Sample Characteristics N = 10,516
Source: SEER-MHOS-Part D linked data, 2008–2012.
p Value reported for comparison of distribution across health conditions.
HMO, health maintenance organization; LIS, low-income subsidy; MHOS, Medicare Health Outcomes Survey; N/A, not applicable; SEER, Surveillance, Epidemiology, and End Results.
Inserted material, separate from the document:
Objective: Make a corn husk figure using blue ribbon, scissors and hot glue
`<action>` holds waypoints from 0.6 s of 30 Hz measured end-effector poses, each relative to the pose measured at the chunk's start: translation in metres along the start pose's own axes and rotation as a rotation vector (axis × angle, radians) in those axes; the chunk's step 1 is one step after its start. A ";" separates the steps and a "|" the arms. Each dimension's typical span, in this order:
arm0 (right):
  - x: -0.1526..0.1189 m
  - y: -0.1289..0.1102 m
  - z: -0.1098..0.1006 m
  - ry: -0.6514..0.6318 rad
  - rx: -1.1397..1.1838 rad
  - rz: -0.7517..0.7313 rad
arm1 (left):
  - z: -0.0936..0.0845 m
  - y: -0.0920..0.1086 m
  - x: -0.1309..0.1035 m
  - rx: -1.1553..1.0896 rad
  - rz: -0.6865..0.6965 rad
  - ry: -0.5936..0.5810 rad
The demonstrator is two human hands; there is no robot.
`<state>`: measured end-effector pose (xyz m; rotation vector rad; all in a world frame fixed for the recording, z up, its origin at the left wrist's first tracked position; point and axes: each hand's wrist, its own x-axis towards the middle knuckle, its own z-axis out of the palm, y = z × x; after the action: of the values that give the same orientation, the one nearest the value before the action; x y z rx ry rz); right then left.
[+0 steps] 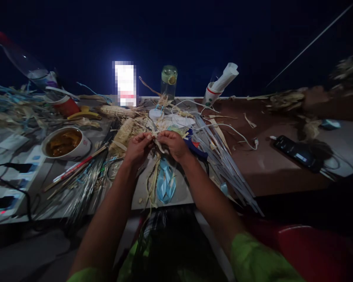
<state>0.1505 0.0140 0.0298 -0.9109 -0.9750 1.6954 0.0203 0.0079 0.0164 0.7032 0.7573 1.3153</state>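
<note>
Between both hands, just above the table, is a pale strip of dried corn husk (158,145), pinched at its upper end. My left hand (139,148) closes thumb and fingertips on it from the left. From the right, my right hand (174,144) pinches the same husk, its fingertips almost touching the left ones. Under the hands lies a looped light-blue ribbon (166,183) with stringy husk strands beside it. A dark-blue-handled tool (197,150), partly hidden, rests near my right wrist. Left of my left hand is a dried corn cob (125,131).
Clear rods (228,168) and thin wires (90,192) flank my forearms. At left stand a bowl of brown liquid (81,145) and a power strip (37,166). Behind are a bottle (168,84) and a paper cup (211,95). A black device (295,152) and another person's arm (326,102) are at right.
</note>
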 end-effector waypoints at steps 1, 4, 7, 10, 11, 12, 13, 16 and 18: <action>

More than 27% of patients received pain medication at MHOS survey date, with 15.5% receiving an opioid, 21.9% receiving a nonopioid analgesic, and 19.2% receiving an adjuvant pain medication (Fig. 1). Unadjusted medication rates overall and for each medication category were highest among patients with both conditions, followed by patients with cardiopulmonary conditions and patients with cancer only. For example, 19.7% of patients with both conditions, 15.8% of patients with cardiopulmonary conditions, 14.9% of cancer patients, and 11.3% of patients with neither condition reported opioids at baseline (p < 0.001).

Medication therapy for pain management by type, overall, and by condition (unadjusted).
Factors associated with receipt of opioids
In adjusted models, among patients with cardiopulmonary conditions, 13.8% received opioids at MHOS survey date (95% CI 12–15%) compared with 16.7% of patients with cancer only (95% CI 15.4–18%; p < 0.001; Fig. 2). There were no differences in adjusted proportions among patients with both conditions relative to patients with cancer only (p = 0.82). At the time of MHOS survey, 9.6% (95% CI 8.9–10.4%) of patients with moderate pain and 26.5% (95% CI 24.9–28.0%) of patients with severe pain received opioids (p < 0.001; Table 2). Opioid receipt was higher for women (16.5%; 95% CI 15.5–17.4%) compared with men (14.4%; 95% CI 13.4–15.3%, p = 0.004), decreased with increasing age >74 years, and increased for patients who reported stroke, arthritis, or sciatica (p < 0.05 for all). Among patients who died in the year after MHOS, 19.9% had opioids prescribed at the time of MHOS survey (95% CI 18.3–21.5%) compared with 14% of patients who did not die during follow-up (95% CI 13.2–14.7%; p < 0.001).

Adjusted levels (predictive margins) for opioid medication receipt by condition.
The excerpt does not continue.